Would you set down every line of the data below exactly as it reads?
++++
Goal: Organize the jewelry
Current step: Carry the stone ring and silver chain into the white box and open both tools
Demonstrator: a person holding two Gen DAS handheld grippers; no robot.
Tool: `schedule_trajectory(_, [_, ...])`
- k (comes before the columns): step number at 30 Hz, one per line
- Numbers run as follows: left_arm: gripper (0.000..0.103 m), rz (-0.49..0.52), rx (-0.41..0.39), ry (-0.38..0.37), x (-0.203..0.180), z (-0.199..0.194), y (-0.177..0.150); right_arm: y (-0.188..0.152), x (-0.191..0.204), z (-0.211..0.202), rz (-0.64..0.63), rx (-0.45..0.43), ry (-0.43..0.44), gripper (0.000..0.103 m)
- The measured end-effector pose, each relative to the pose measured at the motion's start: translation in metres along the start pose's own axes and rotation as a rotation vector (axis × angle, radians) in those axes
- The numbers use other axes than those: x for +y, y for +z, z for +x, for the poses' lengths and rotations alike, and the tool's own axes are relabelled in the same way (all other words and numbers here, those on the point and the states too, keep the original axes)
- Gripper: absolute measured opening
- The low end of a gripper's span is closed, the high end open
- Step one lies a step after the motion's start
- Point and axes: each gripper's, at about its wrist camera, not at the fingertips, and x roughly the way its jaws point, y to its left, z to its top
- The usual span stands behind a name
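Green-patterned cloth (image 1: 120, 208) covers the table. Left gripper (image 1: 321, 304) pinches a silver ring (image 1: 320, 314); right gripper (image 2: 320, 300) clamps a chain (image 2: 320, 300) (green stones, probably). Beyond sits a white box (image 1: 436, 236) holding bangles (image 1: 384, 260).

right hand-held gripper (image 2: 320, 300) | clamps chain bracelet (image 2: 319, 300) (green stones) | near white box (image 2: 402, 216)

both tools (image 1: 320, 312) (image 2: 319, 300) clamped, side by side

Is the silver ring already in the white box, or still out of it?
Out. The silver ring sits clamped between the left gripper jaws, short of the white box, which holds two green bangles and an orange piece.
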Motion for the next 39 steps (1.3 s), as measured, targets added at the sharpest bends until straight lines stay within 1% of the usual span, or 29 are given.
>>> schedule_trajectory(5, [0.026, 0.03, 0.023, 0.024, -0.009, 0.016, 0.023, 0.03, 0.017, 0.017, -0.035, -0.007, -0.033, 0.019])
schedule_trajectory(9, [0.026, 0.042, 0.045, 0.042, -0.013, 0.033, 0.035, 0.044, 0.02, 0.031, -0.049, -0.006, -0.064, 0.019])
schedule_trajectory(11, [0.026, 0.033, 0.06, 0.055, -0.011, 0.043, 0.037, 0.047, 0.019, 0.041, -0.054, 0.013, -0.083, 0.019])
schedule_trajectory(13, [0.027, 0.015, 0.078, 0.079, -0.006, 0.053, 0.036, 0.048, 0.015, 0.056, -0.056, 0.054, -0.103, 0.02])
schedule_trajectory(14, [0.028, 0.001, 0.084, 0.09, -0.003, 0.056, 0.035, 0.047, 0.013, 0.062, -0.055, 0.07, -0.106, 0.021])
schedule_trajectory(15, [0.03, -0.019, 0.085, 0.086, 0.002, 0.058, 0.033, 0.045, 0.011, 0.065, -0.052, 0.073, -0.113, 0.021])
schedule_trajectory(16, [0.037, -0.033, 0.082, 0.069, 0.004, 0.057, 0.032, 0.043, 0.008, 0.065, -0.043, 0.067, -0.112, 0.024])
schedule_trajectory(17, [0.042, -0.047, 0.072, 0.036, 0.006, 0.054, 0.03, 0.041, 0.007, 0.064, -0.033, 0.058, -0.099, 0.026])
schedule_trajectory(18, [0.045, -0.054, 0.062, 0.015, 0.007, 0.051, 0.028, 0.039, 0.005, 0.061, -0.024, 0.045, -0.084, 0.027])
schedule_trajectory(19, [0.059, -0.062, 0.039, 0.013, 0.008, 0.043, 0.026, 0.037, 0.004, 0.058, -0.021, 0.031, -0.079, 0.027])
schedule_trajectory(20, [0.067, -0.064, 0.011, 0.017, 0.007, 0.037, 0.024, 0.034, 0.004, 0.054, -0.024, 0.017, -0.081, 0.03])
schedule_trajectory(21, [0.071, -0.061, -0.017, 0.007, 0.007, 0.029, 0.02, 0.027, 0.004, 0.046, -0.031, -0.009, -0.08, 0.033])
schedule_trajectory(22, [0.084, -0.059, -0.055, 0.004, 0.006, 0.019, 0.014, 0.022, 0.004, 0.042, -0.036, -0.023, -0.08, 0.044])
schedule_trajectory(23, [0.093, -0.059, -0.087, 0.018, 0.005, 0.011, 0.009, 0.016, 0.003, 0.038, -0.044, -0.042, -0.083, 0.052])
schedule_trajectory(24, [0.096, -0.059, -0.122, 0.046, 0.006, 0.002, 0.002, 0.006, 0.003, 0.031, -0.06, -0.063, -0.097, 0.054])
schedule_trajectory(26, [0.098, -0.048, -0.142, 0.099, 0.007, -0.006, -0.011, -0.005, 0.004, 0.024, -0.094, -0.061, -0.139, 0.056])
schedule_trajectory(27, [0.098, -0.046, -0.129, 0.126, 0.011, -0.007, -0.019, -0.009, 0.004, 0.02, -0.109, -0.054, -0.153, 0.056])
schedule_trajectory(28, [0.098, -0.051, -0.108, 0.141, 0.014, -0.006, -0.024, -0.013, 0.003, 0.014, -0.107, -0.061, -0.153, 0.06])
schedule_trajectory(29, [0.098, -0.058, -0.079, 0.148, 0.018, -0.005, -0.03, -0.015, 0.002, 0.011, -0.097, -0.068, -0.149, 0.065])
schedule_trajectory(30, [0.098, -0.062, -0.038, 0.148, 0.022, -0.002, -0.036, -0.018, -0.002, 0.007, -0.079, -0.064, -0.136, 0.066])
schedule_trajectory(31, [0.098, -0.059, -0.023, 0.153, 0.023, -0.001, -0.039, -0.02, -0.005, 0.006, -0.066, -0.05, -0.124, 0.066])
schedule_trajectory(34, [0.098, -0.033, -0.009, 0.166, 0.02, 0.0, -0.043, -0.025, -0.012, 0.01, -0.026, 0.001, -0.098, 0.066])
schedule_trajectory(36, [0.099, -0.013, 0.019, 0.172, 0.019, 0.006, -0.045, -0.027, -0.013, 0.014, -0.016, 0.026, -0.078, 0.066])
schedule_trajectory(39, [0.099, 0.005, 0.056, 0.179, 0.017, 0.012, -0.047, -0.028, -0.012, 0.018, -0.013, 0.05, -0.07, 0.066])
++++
# THE COMPLETED TASK
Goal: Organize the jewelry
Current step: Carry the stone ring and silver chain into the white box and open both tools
Demonstrator: a person holding two Gen DAS handheld grippers; no robot.
Tool: `schedule_trajectory(_, [_, ...])`
- k (comes before the columns): step number at 30 Hz, one per line
- Numbers run as follows: left_arm: gripper (0.000..0.103 m), rz (-0.49..0.52), rx (-0.41..0.39), ry (-0.38..0.37), x (-0.203..0.180), z (-0.199..0.194), y (-0.177..0.150); right_arm: y (-0.188..0.152), x (-0.191..0.204), z (-0.211..0.202), rz (-0.64..0.63), rx (-0.45..0.43), ry (-0.43..0.44), gripper (0.000..0.103 m)
- The measured end-effector pose, each relative to the pose measured at the motion's start: translation in metres along the start pose's own axes and rotation as a rotation vector (axis × angle, radians) in those axes
- The numbers use other axes than those: x for +y, y for +z, z for +x, for the poses' lengths and rotations alike, and the tool's own axes are relabelled in the same way (all other words and numbers here, those on the point and the states too, keep the original axes)
- Gripper: absolute measured opening
- The low end of a gripper's span is closed, the high end open
- Step one lies a step after the motion's start
- Point and axes: each gripper's, at about its wrist camera, not at the fingertips, and x roughly the way its jaws point, y to its left, z to its top
- The usual span stands behind a name
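Green-patterned cloth (image 1: 120, 208) covers the table. Left gripper (image 1: 321, 304) pinches a silver ring (image 1: 320, 314); right gripper (image 2: 320, 300) clamps a chain (image 2: 320, 300) (green stones, probably). Beyond sits a white box (image 1: 436, 236) holding bangles (image 1: 384, 260).

right hand-held gripper (image 2: 320, 300) | clamps chain bracelet (image 2: 319, 300) (green stones) | near white box (image 2: 402, 216)

both tools (image 1: 320, 312) (image 2: 319, 300) clamped, side by side

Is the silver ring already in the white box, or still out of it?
Out. The silver ring sits clamped between the left gripper jaws, short of the white box, which holds two green bangles and an orange piece.
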Motion for the next 39 steps (1.3 s), as measured, targets added at the sharpest bends until straight lines stay within 1% of the usual span, or 29 are given.
>>> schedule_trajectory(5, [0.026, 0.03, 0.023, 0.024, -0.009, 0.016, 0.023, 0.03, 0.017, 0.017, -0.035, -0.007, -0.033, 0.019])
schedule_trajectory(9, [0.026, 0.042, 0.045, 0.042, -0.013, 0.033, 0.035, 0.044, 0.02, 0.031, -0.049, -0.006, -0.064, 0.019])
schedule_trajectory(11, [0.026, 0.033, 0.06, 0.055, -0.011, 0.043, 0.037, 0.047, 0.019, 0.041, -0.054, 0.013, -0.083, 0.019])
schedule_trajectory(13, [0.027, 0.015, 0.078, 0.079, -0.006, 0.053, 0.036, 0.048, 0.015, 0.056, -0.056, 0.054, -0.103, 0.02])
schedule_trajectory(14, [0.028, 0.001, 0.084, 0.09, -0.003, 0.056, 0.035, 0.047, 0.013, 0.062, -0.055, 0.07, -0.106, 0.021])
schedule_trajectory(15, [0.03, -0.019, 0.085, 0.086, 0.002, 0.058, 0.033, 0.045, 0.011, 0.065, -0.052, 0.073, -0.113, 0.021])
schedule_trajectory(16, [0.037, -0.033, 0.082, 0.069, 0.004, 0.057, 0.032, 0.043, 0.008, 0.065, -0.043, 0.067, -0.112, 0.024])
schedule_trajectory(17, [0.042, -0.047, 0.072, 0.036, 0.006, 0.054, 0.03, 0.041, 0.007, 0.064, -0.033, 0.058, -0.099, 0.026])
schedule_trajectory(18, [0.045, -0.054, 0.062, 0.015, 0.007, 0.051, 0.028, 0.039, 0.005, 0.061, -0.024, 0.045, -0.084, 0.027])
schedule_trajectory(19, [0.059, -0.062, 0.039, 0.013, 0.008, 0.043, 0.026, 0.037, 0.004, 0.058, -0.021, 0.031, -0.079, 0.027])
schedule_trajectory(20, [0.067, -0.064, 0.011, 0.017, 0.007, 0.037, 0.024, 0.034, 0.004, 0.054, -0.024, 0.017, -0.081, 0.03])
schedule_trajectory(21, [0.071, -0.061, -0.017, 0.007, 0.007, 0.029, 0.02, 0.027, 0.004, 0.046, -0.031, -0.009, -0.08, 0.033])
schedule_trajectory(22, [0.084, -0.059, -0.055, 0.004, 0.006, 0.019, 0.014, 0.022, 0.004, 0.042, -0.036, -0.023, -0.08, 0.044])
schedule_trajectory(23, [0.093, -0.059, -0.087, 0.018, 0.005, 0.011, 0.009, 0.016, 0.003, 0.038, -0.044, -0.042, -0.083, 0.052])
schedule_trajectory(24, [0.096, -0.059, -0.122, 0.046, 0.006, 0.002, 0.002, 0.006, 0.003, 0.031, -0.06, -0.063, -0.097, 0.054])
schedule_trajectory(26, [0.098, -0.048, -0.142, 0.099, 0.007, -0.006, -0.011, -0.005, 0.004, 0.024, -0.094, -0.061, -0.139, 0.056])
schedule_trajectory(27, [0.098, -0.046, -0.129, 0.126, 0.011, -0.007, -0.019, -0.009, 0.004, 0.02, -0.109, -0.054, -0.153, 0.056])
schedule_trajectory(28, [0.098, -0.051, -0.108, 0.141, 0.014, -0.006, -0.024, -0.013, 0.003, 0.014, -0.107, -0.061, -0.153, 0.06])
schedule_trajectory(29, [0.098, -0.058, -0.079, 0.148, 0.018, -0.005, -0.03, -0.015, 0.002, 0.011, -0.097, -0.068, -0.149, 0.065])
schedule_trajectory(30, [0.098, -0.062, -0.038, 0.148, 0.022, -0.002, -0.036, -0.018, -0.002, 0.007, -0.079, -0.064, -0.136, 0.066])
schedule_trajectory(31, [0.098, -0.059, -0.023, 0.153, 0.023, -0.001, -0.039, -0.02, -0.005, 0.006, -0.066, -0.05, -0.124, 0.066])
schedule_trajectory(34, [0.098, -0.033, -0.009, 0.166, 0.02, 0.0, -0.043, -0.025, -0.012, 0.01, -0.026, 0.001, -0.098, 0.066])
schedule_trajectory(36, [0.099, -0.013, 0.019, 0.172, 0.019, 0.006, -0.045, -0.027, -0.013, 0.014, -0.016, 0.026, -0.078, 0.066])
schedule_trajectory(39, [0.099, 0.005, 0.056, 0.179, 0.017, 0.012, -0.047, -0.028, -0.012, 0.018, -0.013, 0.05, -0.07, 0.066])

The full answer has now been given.